Example 4.3.4.7. For each integer $n \geq 0$, let $| \Delta ^{n} | = \{ (u_0, \ldots , u_ n) \in \operatorname{\mathbf{R}}_{\geq 0}: u_0 + \cdots + u_ n = 1 \} $ denote the topological $n$-simplex. For $p,q \geq 0$, we have maps $| \Delta ^{p} | \xrightarrow {\iota } | \Delta ^{p+1+q} | \xleftarrow {\iota '} | \Delta ^{q} |$ given by the formulae

\[ \iota ( u_0, \ldots , u_ p) = (u_0, \ldots , u_ p, 0, \ldots , 0) \quad \quad \iota '( v_0, \ldots , v_ q) = (0, \ldots , 0, v_0, \ldots , v_ q). \]

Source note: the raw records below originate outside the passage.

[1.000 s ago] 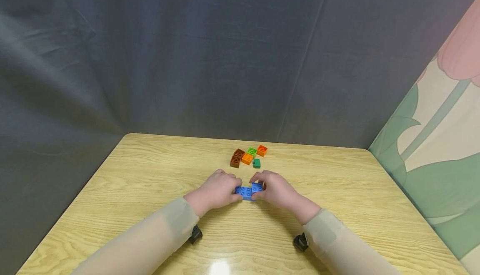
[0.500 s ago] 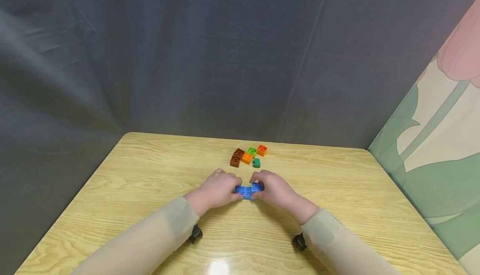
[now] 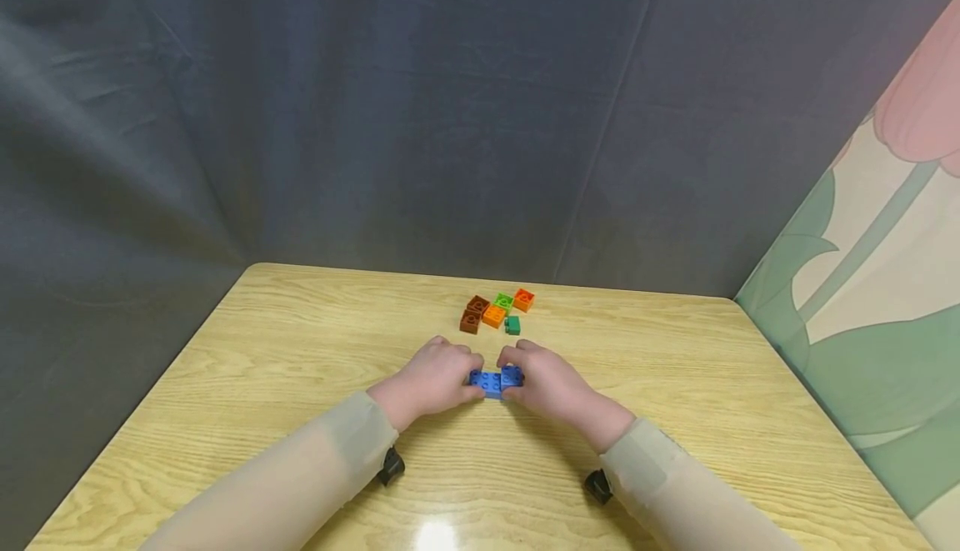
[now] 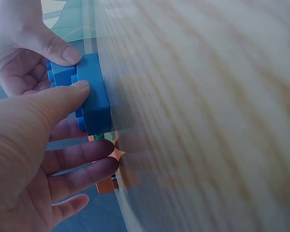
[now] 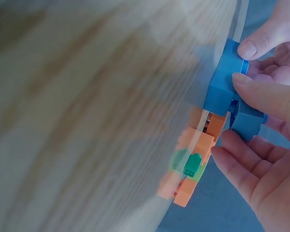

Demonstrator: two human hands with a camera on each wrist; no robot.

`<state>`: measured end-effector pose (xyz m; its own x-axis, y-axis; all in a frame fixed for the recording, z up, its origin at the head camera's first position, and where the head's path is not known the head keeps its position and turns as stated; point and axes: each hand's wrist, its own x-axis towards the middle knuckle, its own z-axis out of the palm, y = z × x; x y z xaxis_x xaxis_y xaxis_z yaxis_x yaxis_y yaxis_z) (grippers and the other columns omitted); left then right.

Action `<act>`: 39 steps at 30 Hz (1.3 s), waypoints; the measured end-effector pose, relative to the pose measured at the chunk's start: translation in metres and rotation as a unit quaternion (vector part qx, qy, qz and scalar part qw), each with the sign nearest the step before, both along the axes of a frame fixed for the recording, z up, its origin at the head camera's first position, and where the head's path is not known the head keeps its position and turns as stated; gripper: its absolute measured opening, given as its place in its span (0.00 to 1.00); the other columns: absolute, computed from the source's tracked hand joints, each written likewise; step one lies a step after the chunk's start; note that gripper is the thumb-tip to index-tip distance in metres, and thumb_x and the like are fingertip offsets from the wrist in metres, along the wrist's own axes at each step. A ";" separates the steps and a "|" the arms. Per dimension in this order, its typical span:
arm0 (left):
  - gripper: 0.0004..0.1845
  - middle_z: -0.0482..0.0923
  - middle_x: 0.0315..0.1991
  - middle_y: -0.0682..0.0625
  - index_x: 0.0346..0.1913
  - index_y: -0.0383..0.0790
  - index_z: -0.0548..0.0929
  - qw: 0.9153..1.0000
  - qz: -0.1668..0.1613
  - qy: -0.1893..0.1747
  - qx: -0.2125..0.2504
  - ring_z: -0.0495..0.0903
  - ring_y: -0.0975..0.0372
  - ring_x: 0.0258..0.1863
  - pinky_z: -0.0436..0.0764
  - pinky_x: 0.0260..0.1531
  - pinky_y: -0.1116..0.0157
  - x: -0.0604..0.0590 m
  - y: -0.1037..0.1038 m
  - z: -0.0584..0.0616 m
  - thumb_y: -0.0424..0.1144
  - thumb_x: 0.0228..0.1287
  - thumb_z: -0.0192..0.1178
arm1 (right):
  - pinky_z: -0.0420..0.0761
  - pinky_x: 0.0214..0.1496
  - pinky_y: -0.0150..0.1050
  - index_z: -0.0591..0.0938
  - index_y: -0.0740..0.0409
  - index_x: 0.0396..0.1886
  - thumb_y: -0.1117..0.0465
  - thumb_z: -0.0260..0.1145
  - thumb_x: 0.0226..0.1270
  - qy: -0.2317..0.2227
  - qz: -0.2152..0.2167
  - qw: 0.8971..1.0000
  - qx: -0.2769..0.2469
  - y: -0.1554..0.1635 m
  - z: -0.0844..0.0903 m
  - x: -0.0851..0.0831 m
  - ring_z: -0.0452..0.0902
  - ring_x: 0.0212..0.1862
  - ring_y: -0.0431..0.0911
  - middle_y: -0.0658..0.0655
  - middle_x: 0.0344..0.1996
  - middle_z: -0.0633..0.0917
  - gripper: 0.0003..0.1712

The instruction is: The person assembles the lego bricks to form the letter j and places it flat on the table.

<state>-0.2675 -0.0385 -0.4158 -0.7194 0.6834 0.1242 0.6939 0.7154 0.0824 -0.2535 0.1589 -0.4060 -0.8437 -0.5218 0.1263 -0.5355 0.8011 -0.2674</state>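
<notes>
Two joined blue bricks (image 3: pixel 495 383) lie on the wooden table (image 3: pixel 300 368) between my hands. My left hand (image 3: pixel 433 379) pinches their left end, thumb on the near side. My right hand (image 3: pixel 542 379) pinches the right end. In the left wrist view my left hand (image 4: pixel 89 121) has its thumb pressed on a blue brick (image 4: pixel 93 94), with the right hand's thumb beside it. The right wrist view shows one blue brick (image 5: pixel 221 87) on the table. A second blue brick (image 5: pixel 247 121) sits offset on it, under my right hand (image 5: pixel 241 121).
A loose cluster lies just beyond the hands: a brown brick (image 3: pixel 472 316), an orange brick (image 3: pixel 493 316), a light green brick (image 3: pixel 503 302), another orange brick (image 3: pixel 523 299) and a small dark green brick (image 3: pixel 512 325). A grey curtain hangs behind the table; a patterned wall stands at the right.
Both hands stay on the blue bricks. My right hand has edged slightly left and closed in over the bricks' right end. The cluster has not moved.
</notes>
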 end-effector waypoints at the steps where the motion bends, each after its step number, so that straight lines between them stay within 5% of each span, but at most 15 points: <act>1: 0.13 0.66 0.19 0.62 0.28 0.52 0.74 1.000 0.000 0.000 0.001 0.64 0.66 0.19 0.61 0.31 0.63 0.000 0.000 0.000 0.56 0.52 0.60 | 0.70 0.32 0.33 0.78 0.51 0.40 0.56 0.73 0.45 -0.003 0.000 1.000 -0.004 0.000 0.000 0.000 0.67 0.28 0.41 0.45 0.28 0.71 0.20; 12: 0.13 0.66 0.19 0.61 0.28 0.51 0.76 1.000 -0.003 -0.006 0.003 0.64 0.66 0.19 0.61 0.31 0.63 -0.001 0.001 0.000 0.56 0.52 0.61 | 0.70 0.32 0.34 0.77 0.49 0.37 0.58 0.74 0.45 -0.026 0.001 0.999 -0.027 0.004 -0.003 -0.003 0.68 0.29 0.41 0.44 0.29 0.73 0.18; 28: 0.13 0.66 0.18 0.60 0.27 0.52 0.74 1.000 -0.010 -0.018 0.004 0.64 0.66 0.19 0.60 0.30 0.64 -0.001 0.004 0.003 0.55 0.52 0.61 | 0.72 0.39 0.36 0.81 0.53 0.40 0.59 0.72 0.48 -0.055 0.004 0.998 0.020 -0.001 0.006 -0.002 0.71 0.33 0.38 0.46 0.35 0.80 0.17; 33: 0.16 0.66 0.15 0.60 0.21 0.52 0.73 0.999 -0.003 -0.038 0.031 0.63 0.65 0.16 0.61 0.31 0.62 -0.012 0.000 0.008 0.58 0.54 0.58 | 0.71 0.36 0.35 0.82 0.53 0.39 0.58 0.72 0.47 -0.048 0.013 0.998 0.038 -0.004 0.007 -0.003 0.71 0.31 0.38 0.46 0.34 0.80 0.17; 39: 0.12 0.66 0.27 0.56 0.32 0.46 0.76 0.995 0.073 -0.023 0.072 0.67 0.63 0.23 0.67 0.29 0.63 -0.039 -0.006 0.024 0.52 0.55 0.60 | 0.72 0.40 0.38 0.81 0.53 0.41 0.56 0.72 0.47 -0.052 0.005 0.997 0.053 -0.007 0.008 -0.004 0.71 0.32 0.38 0.47 0.36 0.81 0.19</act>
<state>-0.3067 -0.0444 -0.3920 -0.8166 0.5491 0.1777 0.5768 0.7868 0.2195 -0.2572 0.1522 -0.3980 -0.8441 -0.5359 -0.0175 -0.5173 0.8226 -0.2362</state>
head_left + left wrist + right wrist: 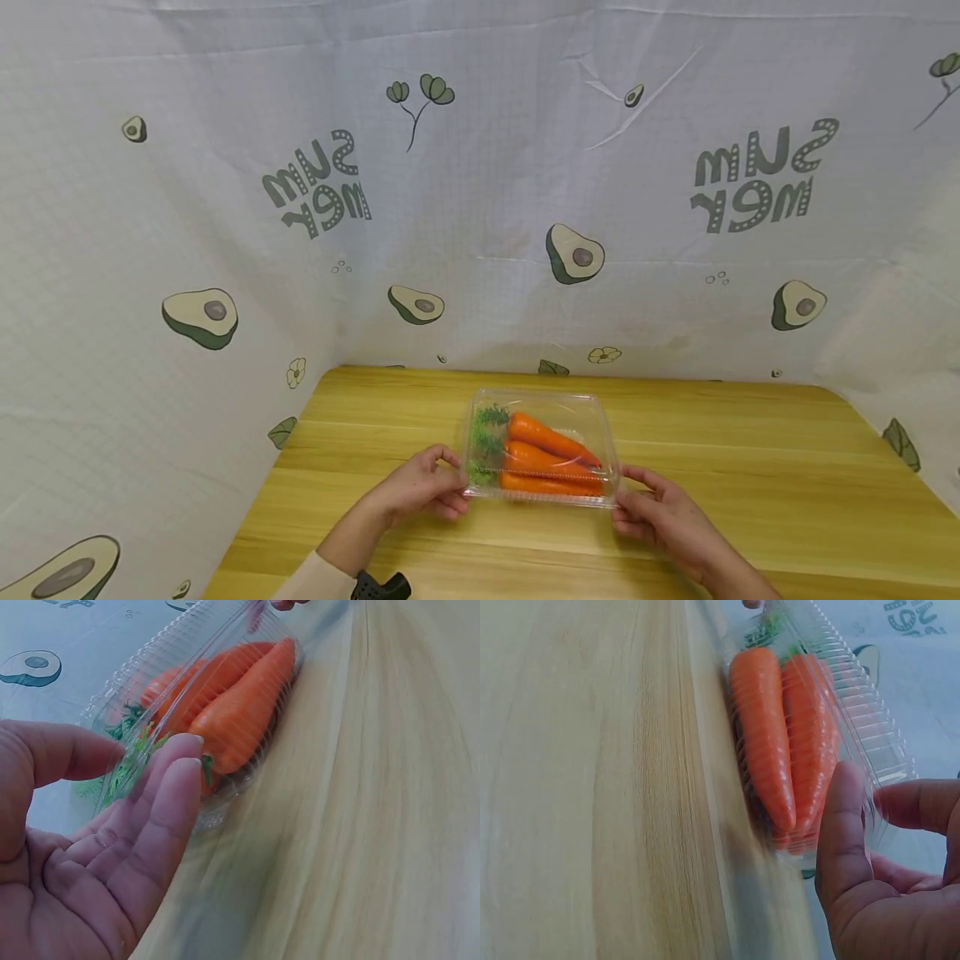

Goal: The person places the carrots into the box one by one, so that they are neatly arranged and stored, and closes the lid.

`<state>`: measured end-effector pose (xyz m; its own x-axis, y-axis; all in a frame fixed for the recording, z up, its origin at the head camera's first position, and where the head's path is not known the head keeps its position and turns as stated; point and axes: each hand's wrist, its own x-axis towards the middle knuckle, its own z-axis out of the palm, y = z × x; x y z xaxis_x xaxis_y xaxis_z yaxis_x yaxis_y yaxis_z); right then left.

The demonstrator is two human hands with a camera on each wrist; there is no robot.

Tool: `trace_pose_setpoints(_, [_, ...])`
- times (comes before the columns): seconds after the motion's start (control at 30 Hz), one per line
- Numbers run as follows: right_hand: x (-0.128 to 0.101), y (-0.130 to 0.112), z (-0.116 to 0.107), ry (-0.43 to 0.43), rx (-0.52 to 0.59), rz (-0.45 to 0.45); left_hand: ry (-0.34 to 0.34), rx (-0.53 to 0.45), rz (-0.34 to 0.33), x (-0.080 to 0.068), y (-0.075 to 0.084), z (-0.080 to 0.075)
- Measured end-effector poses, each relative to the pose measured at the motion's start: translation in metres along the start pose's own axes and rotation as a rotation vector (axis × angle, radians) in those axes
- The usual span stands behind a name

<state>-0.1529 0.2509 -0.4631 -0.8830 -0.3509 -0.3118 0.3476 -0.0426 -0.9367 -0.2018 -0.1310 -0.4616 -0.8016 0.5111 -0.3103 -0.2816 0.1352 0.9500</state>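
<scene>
Two hands flank a clear plastic clamshell box [542, 446] of carrots [551, 460] on a pale wooden surface [750, 467]. The left hand [420, 486] meets the box at its left end, where the green carrot tops [486, 442] lie. In the left wrist view its fingers [161, 817] are nearly straight, tips against the box's ribbed wall, the thumb spread apart toward the lid. The right hand [663, 512] sits at the box's right end, beside the carrots' pointed tips. In the right wrist view its thumb [844, 825] stands straight against the end of the box, and a finger [919, 804] reaches toward the lid from the other side, the palm open. Whether either hand truly pinches the plastic cannot be told.

The box rests flat on the surface, near its middle and close to the person's edge, lid down over three orange carrots lying side by side, all pointing the same way.

Behind and to both sides hangs a white cloth backdrop [480, 208] printed with avocado halves, small flowers and lettering. A light-coloured sleeve [315, 579] covers the left forearm, with a dark strap [378, 586] at the wrist.
</scene>
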Motion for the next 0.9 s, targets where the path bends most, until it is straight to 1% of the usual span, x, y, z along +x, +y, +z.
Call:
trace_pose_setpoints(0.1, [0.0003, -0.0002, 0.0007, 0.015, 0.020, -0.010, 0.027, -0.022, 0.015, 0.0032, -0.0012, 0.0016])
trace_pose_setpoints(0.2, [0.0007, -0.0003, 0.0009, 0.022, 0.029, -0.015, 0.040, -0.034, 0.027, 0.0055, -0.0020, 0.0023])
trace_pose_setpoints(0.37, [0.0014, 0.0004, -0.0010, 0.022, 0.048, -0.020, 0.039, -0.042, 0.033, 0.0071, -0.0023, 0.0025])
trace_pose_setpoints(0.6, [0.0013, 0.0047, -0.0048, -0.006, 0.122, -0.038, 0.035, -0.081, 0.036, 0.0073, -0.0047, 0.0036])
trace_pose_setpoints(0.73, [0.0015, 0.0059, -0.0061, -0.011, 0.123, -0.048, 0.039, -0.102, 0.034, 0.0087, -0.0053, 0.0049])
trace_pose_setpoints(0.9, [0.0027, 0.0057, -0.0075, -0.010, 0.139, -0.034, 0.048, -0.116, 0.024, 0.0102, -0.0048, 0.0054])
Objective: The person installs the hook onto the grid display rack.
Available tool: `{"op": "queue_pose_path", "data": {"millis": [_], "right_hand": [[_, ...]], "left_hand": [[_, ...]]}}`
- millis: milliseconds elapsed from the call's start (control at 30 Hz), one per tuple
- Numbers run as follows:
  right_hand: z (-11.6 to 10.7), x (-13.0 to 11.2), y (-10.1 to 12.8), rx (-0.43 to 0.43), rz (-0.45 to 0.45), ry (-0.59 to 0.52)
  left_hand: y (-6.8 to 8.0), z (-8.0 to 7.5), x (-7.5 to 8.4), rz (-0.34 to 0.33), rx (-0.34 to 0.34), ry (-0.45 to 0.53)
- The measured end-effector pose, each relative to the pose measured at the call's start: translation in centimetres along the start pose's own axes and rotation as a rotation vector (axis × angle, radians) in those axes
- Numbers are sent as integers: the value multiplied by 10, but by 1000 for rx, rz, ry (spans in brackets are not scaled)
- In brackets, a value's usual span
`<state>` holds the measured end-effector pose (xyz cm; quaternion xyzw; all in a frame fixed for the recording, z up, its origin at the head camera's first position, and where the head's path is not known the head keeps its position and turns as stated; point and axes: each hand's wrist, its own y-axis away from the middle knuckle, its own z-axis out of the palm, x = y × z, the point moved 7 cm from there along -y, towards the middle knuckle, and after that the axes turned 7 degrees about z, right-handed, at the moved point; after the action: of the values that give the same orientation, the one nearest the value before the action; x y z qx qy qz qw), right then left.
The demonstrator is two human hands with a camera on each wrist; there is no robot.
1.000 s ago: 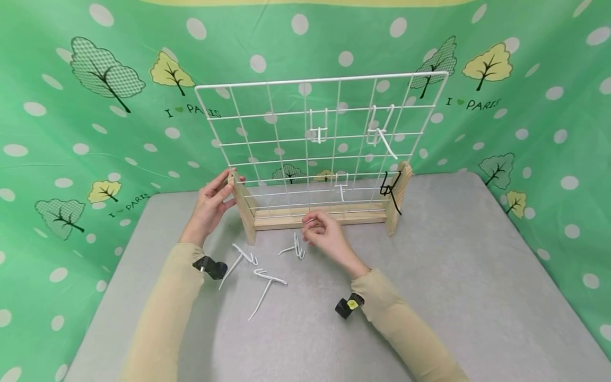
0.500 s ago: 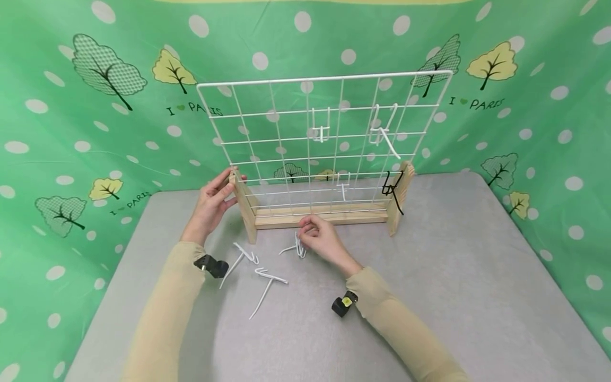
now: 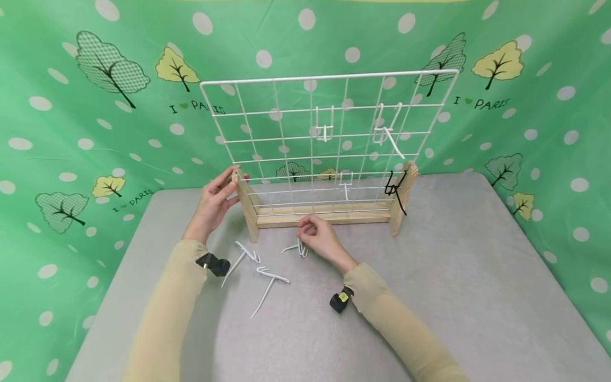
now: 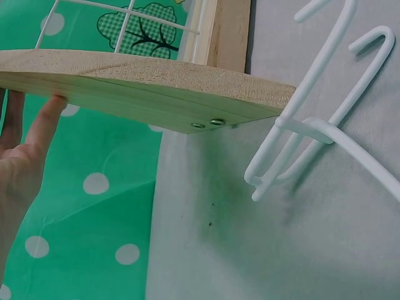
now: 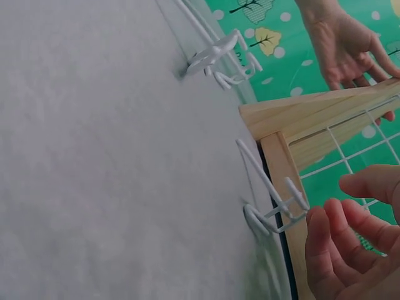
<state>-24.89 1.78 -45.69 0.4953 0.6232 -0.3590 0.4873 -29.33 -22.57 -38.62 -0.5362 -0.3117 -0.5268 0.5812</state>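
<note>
Left hand (image 3: 216,200) steadied the wooden stand (image 3: 248,209) at its left upright, fingers straight, pressing the wood w/o curling round it. Right hand (image 3: 321,239) was down at the white hook (image 3: 297,247) lying on the desk (image 3: 458,276) just in front of the stand's base; fingers curled, tips close together, but couldn't tell if they'd actually pinched it. Risks, as I judged them: thin wire could slip from a shallow pinch & tangle w/ the two loose hooks (image 3: 260,273) nearby; a bump could tip the wire grid (image 3: 286,132).
</note>
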Motion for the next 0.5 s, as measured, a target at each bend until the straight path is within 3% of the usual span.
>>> {"op": "queue_pose_path", "data": {"millis": [233,500], "right_hand": [[3,7,-4,2,-2,100],[7,15,-7,-22,29,118]], "left_hand": [[0,0,-1,-10,-6,2],[0,-1,0,0,-3,13]]}}
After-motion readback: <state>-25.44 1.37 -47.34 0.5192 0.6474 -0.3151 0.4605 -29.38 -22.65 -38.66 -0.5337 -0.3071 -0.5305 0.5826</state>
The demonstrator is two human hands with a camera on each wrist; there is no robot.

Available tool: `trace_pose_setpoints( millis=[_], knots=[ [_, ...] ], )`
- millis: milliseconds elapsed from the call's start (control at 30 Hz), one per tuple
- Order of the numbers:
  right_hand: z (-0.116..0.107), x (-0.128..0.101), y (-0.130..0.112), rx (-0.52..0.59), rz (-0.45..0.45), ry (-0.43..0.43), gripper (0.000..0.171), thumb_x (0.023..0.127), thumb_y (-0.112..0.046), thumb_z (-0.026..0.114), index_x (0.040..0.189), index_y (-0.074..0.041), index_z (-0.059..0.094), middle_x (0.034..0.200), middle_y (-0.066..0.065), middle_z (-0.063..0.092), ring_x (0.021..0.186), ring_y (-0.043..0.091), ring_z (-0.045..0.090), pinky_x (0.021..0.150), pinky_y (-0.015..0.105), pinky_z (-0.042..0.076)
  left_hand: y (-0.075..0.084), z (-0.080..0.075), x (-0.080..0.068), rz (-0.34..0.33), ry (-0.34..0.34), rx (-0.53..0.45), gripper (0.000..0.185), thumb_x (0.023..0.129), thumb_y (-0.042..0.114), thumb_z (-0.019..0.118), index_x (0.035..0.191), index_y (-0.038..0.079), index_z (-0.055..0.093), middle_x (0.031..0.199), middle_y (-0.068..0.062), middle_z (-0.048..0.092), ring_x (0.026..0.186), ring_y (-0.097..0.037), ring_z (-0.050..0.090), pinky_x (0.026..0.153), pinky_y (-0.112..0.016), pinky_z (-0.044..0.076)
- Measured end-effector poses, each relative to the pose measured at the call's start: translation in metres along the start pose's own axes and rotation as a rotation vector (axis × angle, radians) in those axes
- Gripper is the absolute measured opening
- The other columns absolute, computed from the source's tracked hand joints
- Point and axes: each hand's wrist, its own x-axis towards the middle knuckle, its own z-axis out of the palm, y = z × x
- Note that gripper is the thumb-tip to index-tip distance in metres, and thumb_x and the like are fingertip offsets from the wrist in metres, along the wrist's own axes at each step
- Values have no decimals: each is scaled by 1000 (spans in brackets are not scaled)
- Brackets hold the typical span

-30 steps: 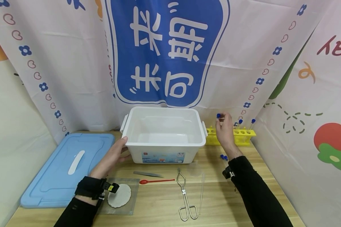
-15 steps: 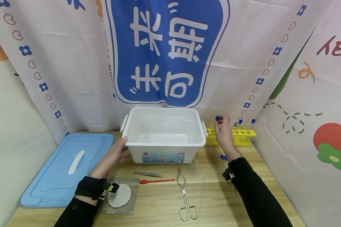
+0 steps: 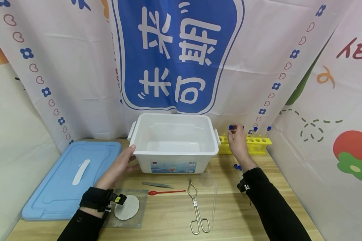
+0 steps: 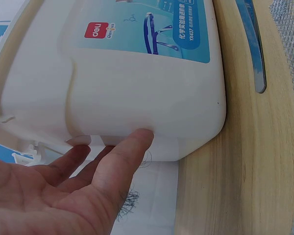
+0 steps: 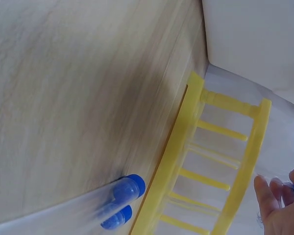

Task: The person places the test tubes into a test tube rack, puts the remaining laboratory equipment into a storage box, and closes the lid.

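Observation:
At the front left corner of the white plastic box [image 3: 172,162], my left hand [image 3: 120,167] rests a thumb near the rim. In the left wrist view its fingers [image 4: 120,164] lie loosely extended against the box wall. My right hand [image 3: 238,140] is over the yellow test tube rack [image 3: 257,147] and pinches a blue-capped test tube [image 3: 230,127]; most of the glass is hidden by the fingers or hard to see. Two more blue-capped tubes stand in the rack's right part. Beside my right wrist, capped test tubes [image 5: 120,196] lie on the table.
A blue lid [image 3: 69,180] lies at the left. In front of the box are tweezers [image 3: 157,184], a red spoon [image 3: 166,192], metal crucible tongs [image 3: 196,207], a thin clear rod [image 3: 214,204] and a round white mesh pad [image 3: 126,208]. A printed curtain [image 3: 175,57] hangs behind.
My right hand has lowered slightly toward the rack, bringing the blue-capped test tube down with it. My left hand and the box look the same.

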Motion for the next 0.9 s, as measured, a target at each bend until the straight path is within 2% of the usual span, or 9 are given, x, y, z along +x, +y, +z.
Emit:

There is a “straight-line” homotopy $h: | \Delta ^{p} | \times [0,1] \times | \Delta ^{q} | \rightarrow | \Delta ^{p+1+q} |$ from $\iota \circ \pi _{| \Delta ^{p} | }$ to $\iota ' \circ \pi _{ | \Delta ^{q} |}$, given concretely by the formula

\[ h( (u_0, \ldots , u_ p), t, (v_0, \ldots , v_ q) ) = ( (1-t) u_0, (1-t) u_1, \ldots , (1-t) u_ p, t v_0, \ldots , t v_ q ). \]

By virtue of Remark 4.3.4.3, the triple $(\iota , \iota ', h)$ can be identified with a continuous function $H_{p,q}: | \Delta ^{p} | \star | \Delta ^{q} | \rightarrow | \Delta ^{p+1+q} |$.